Elevage : Bruxelles met 500 millions d'euros sur la table

Sous la pression des agriculteurs européens, le conseil agricole exceptionnel qui s'est tenu le 7 septembre à Bruxelles a proposé une enveloppe d'urgence. Mais les 28 continuent de s'interroger. Une nouvelle rencontre est prévue à la mi-septembre.
Elevage : Bruxelles met 500 millions d'euros sur la table

Sous la pression de plusieurs milliers d'agriculteurs venus manifester dans la capitale belge pour appuyer la demande de mesures de soutien des marchés, la Commission européenne a proposé une enveloppe d’urgence de 500 M d'euros. Cette aide serait financée à hauteur de 370 M d'euros par le super-prélèvement laitier 2014/15, dont l’essentiel, soit quelque 400 M d'euros, seront répartis entre tous les États membres de l’UE, selon une clef à finaliser, pour qu’ils apportent un soutien ciblé à leurs producteurs de lait. 

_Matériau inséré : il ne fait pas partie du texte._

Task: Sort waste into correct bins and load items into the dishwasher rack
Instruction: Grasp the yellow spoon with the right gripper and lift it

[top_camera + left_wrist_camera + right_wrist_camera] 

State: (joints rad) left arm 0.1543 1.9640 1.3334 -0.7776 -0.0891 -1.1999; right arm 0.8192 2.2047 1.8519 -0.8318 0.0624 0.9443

En revanche, la Commission n’a pas envisagé un relèvement du prix d’intervention de la poudre de lait, mesure réclamée notamment par la France, mais qui est loin de faire l’unanimité selon la présidence luxembourgeoise de l’UE. La Commission prévoit également une revalorisation de l’aide au stockage privé de la poudre de lait, l’octroi de telles aides en faveur des fromages et de la viande porcine, ainsi qu’un renforcement de la promotion des produits laitiers et du porc. Enfin, les États membres seront autorisés à verser à partir du 16 octobre une avance de 70 % sur les paiements directs. Les experts des Vingt-huit reviendront le 11 septembre sur le dossier, dont les ministres auront ensuite l’occasion de débattre de nouveau lors de leur traditionnelle rencontre informelle, les 14 et 15 septembre à Luxembourg.

Interrogations de la France

A l'issu de ce Conseil agricole exceptionnel, Stéphane Le Foll a demandé plus de précisions sur les propositions de la Commission. « Après six heures de discussion, de tour de table, au bout du compte, ce qui est revenu de manière assez claire, c'est qu'on n'y voyait pas suffisamment clair, que la Commission devait préciser les choses et que pour qu'il y ait une décision politique, il faut un conseil» des ministres, a lancé le ministre de l'Agriculture, visiblement frustré, lors d'une conférence de presse. Le ministre français s'est notamment interrogé sur l'origine de l'enveloppe de 500 M€ et sur les conditions dans lesquelles se feront les avances aux agriculteurs sur les aides prévues par la PAC. Il a par ailleurs regretté le fait que la Commission n'ait pas envisagé de relever le prix d'intervention à partir duquel l'UE décide d'acheter des stocks de lait en poudre et de beurre pour soutenir les cours du lait. «Nous pensons toujours que (c'est) la bonne mesure et la mesure la plus efficace», a-t-il soutenu, indiquant avoir eu une discussion «brève mais ferme» sur l'aide au stockage privé avec les experts de la Commission, qui privilégient cette option.